Copy down every line of the data that follows exactly. Omit the pictures.

=-=-=

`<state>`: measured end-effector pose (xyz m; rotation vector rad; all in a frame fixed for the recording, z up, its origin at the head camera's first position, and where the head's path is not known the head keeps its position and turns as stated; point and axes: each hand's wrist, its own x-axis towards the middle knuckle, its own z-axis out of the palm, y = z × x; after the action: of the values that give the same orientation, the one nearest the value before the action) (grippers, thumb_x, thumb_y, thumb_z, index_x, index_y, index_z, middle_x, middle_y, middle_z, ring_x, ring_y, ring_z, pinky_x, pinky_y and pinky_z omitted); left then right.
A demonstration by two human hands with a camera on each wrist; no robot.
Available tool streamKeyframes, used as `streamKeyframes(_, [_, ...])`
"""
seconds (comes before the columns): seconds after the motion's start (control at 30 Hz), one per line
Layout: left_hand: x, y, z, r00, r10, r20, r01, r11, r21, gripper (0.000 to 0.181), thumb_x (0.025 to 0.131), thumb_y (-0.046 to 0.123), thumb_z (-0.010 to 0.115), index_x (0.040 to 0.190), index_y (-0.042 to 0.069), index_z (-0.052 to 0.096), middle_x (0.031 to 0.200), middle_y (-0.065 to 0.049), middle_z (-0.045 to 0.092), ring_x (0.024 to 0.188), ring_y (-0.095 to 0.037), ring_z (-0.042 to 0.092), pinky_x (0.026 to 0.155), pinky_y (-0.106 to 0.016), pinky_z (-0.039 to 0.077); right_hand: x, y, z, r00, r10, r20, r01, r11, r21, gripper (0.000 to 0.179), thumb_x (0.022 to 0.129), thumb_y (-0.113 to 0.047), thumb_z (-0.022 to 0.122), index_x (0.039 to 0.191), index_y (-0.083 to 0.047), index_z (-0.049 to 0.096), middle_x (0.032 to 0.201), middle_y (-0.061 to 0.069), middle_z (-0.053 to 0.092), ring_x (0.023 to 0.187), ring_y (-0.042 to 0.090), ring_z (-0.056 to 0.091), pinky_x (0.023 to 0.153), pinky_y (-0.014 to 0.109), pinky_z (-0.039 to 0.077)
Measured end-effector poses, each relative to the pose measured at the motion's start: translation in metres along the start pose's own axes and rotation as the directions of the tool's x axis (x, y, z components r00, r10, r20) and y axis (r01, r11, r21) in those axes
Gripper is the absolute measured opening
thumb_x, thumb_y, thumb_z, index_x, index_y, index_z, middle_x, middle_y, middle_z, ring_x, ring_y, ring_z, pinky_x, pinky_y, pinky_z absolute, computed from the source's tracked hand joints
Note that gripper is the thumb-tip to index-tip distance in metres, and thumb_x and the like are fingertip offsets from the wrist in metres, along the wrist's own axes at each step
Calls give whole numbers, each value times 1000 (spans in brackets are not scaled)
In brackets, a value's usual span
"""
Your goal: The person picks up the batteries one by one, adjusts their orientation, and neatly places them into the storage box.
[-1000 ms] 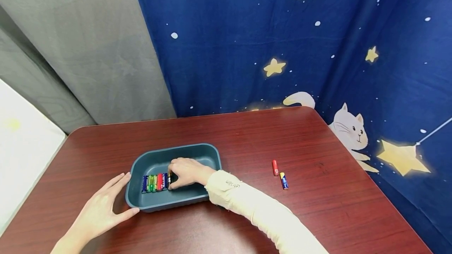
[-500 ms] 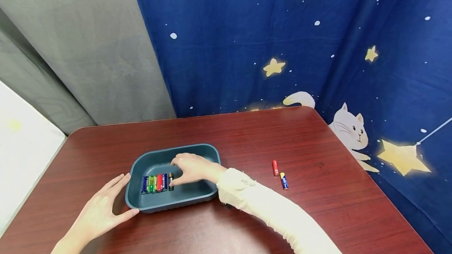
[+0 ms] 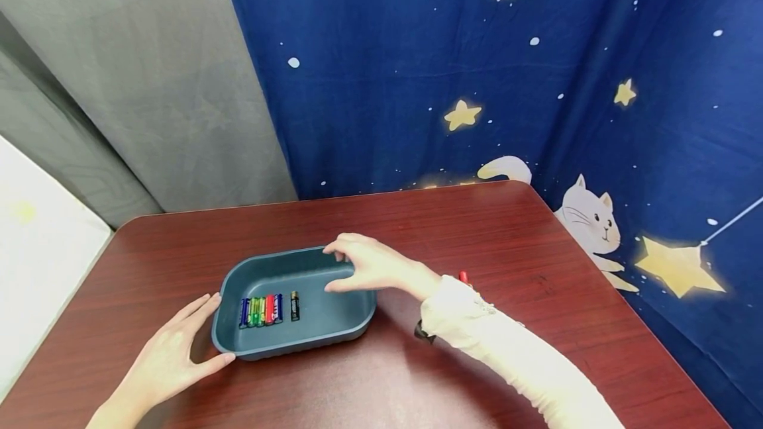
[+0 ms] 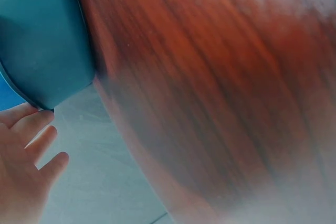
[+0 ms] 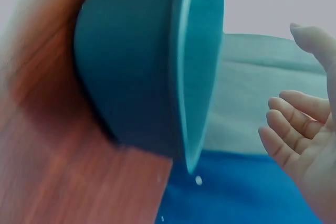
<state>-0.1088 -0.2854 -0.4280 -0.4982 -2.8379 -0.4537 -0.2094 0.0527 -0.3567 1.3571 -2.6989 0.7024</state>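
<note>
A dark teal plastic bin (image 3: pixel 322 334) lies on the table in the head view. Inside it, at the left, several batteries (image 3: pixel 261 310) in blue, green and red stand side by side in a row. A black battery (image 3: pixel 295 306) lies a little to their right, apart from the row. My left hand (image 3: pixel 169 349) touches the bin's left end with spread fingers and thumb. Above the bin's right end hovers my right hand (image 3: pixel 372 265), fingers loosely bent and holding nothing. In the right wrist view that hand (image 5: pixel 310 129) shows a bare palm beside the bin's rim.
On the table (image 3: pixel 417 230), right of the bin, the end of a red battery (image 3: pixel 463 277) shows past my right sleeve (image 3: pixel 495 336). A grey curtain and a blue star-patterned curtain (image 3: pixel 381 85) hang behind the table. A white surface (image 3: pixel 42 250) stands at the left.
My right hand has let go of the black battery and moved right and up to the bin's right end. Its sleeve now covers the blue-and-yellow battery. The left hand has stayed put.
</note>
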Motion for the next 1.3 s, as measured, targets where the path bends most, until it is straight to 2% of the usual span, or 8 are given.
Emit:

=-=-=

_Answer section:_
`<state>`: measured end-effector pose (xyz m; rotation vector rad; all in a frame fixed for the recording, z up, its origin at the head camera's first position, and where the head's path is not known the head keeps its position and turns as stated; point and axes: each hand's wrist, its own x-axis towards the middle knuckle, its own z-axis out of the palm, y = z × x; after the action: of the values that give the same orientation, the one nearest the value before the action) (grippers, thumb_x, thumb_y, thumb_z, index_x, index_y, index_z, middle_x, middle_y, middle_z, ring_x, ring_y, ring_z, pinky_x, pinky_y and pinky_z omitted); left then right.
A demonstration by two human hands with a camera on each wrist; no robot.
Available tool streamKeyframes, used as `streamKeyframes(_, [_, ...])`
"""
seconds (comes before the columns): seconds after the motion's start (control at 30 Hz), one per line
Layout: left_hand: x, y, z, r00, r10, r20, r01, r11, r21, gripper (0.000 to 0.181), thumb_x (0.025 to 0.131), thumb_y (-0.046 to 0.123), thumb_z (-0.010 to 0.115), index_x (0.040 to 0.190), index_y (-0.042 to 0.069), index_z (-0.052 to 0.096), middle_x (0.031 to 0.200), middle_y (-0.065 to 0.049), middle_z (-0.045 to 0.092), ring_x (0.024 to 0.188), ring_y (-0.095 to 0.037), ring_z (-0.042 to 0.092), pinky_x (0.026 to 0.155), pinky_y (-0.106 to 0.016), pinky_z (-0.039 to 0.077); right_hand: x, y, z, r00, r10, r20, r01, r11, r21, gripper (0.000 to 0.179), thumb_x (0.022 to 0.129), thumb_y (-0.113 to 0.047), thumb_z (-0.022 to 0.122), index_x (0.039 to 0.191), index_y (-0.083 to 0.047), index_z (-0.049 to 0.096), middle_x (0.032 to 0.201), middle_y (-0.061 to 0.069), middle_z (-0.053 to 0.092), ring_x (0.023 to 0.187), ring_y (-0.042 to 0.090), ring_z (-0.056 to 0.091), pinky_x (0.023 to 0.153), pinky_y (-0.014 to 0.109), pinky_z (-0.039 to 0.077)
Measured end-effector poses, each relative to the pose measured at the motion's start: translation in metres along the start pose's own axes and rotation as the directions of the tool's x axis (x, y, z components r00, r10, r20) and y axis (r01, r11, r21) in those axes
Gripper is the absolute measured opening
thumb_x, thumb_y, thumb_z, index_x, index_y, index_z, middle_x, middle_y, middle_z, ring_x, ring_y, ring_z, pinky_x, pinky_y, pinky_z absolute, computed from the source's tracked hand joints
Note that gripper is the thumb-tip to index-tip distance in metres, and thumb_x and the like are fingertip offsets from the wrist in metres, along the wrist's own axes at each step
Calls give whole numbers, each value times 1000 (spans in brackets are not scaled)
In brackets, a value's usual span
"""
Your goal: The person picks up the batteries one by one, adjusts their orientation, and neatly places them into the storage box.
[-1000 ms] 
[-500 ms] 
[+0 ms] 
[+0 ms] 
[+0 ms] 
<state>-0.1088 -0.2854 -0.4280 -0.4982 -2.8379 -0.4537 -0.2094 0.0527 -0.3567 1.3571 -2.6989 0.7024</state>
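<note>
A dark teal plastic bin (image 3: pixel 322 334) lies on the table in the head view. Inside it, at the left, several batteries (image 3: pixel 261 310) in blue, green and red stand side by side in a row. A black battery (image 3: pixel 295 306) lies a little to their right, apart from the row. My left hand (image 3: pixel 169 349) touches the bin's left end with spread fingers and thumb. Above the bin's right end hovers my right hand (image 3: pixel 372 265), fingers loosely bent and holding nothing. In the right wrist view that hand (image 5: pixel 310 129) shows a bare palm beside the bin's rim.
On the table (image 3: pixel 417 230), right of the bin, the end of a red battery (image 3: pixel 463 277) shows past my right sleeve (image 3: pixel 495 336). A grey curtain and a blue star-patterned curtain (image 3: pixel 381 85) hang behind the table. A white surface (image 3: pixel 42 250) stands at the left.
My right hand has let go of the black battery and moved right and up to the bin's right end. Its sleeve now covers the blue-and-yellow battery. The left hand has stayed put.
</note>
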Motion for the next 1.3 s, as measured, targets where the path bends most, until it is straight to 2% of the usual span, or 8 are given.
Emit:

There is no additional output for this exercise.